What to work on:
Copy, word for word, the line containing "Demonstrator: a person" and each line that follows it in the entries below; pictures do not belong in the copy.

[Source records]
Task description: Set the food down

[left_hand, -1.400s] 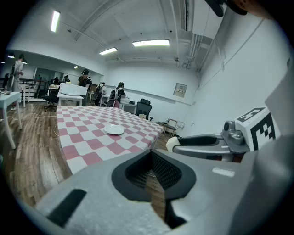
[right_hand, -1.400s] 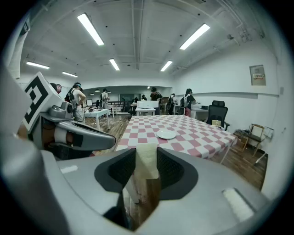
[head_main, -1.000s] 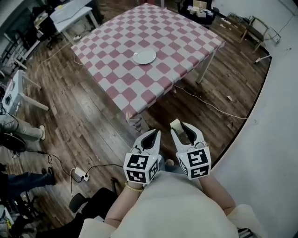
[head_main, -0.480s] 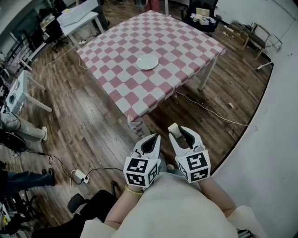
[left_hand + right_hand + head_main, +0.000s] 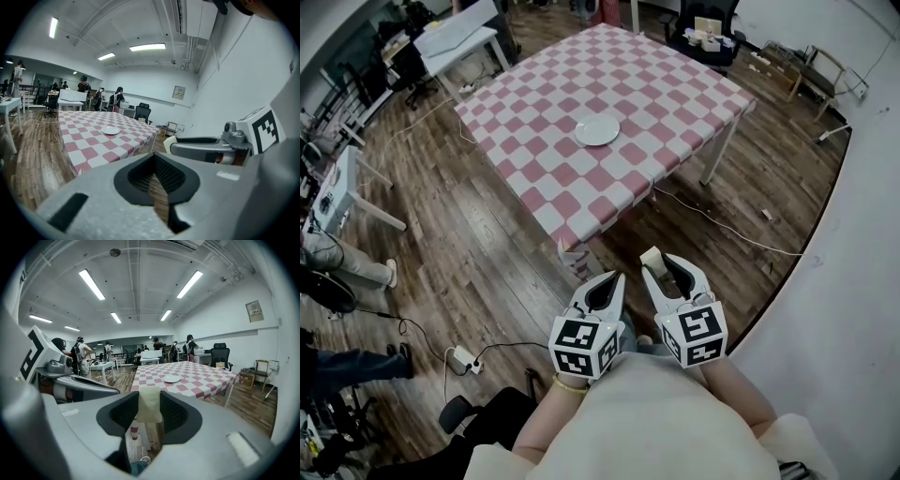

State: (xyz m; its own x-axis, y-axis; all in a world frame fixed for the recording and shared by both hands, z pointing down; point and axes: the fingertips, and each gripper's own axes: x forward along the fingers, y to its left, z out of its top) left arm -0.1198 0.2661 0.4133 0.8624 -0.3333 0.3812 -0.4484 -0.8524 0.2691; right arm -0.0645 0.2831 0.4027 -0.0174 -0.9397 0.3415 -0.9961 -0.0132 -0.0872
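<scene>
Food (image 5: pixel 650 254) is pinched in your right gripper (image 5: pixel 662 263). Your left gripper (image 5: pixel 613 278), just beside it, has its jaws pressed together.

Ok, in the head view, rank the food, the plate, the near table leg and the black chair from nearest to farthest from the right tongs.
1. The food: gripped at the tips of the right tongs.
2. The table leg: to their left, under the near corner.
3. The plate: ahead, mid-table.
4. The black chair: beyond the table's far side.
</scene>
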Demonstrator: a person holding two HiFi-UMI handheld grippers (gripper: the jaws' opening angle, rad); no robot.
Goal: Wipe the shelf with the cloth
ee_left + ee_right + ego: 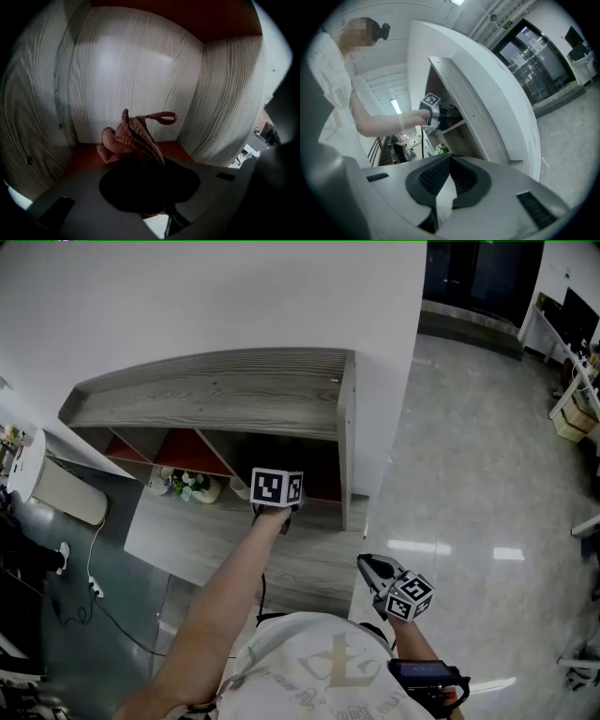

Answer below:
Demonstrator: a person holding two HiFi-UMI handheld grippers (gripper: the jaws' opening angle, rad); no robot.
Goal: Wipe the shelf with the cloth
ee_left + ee_right + ego: 

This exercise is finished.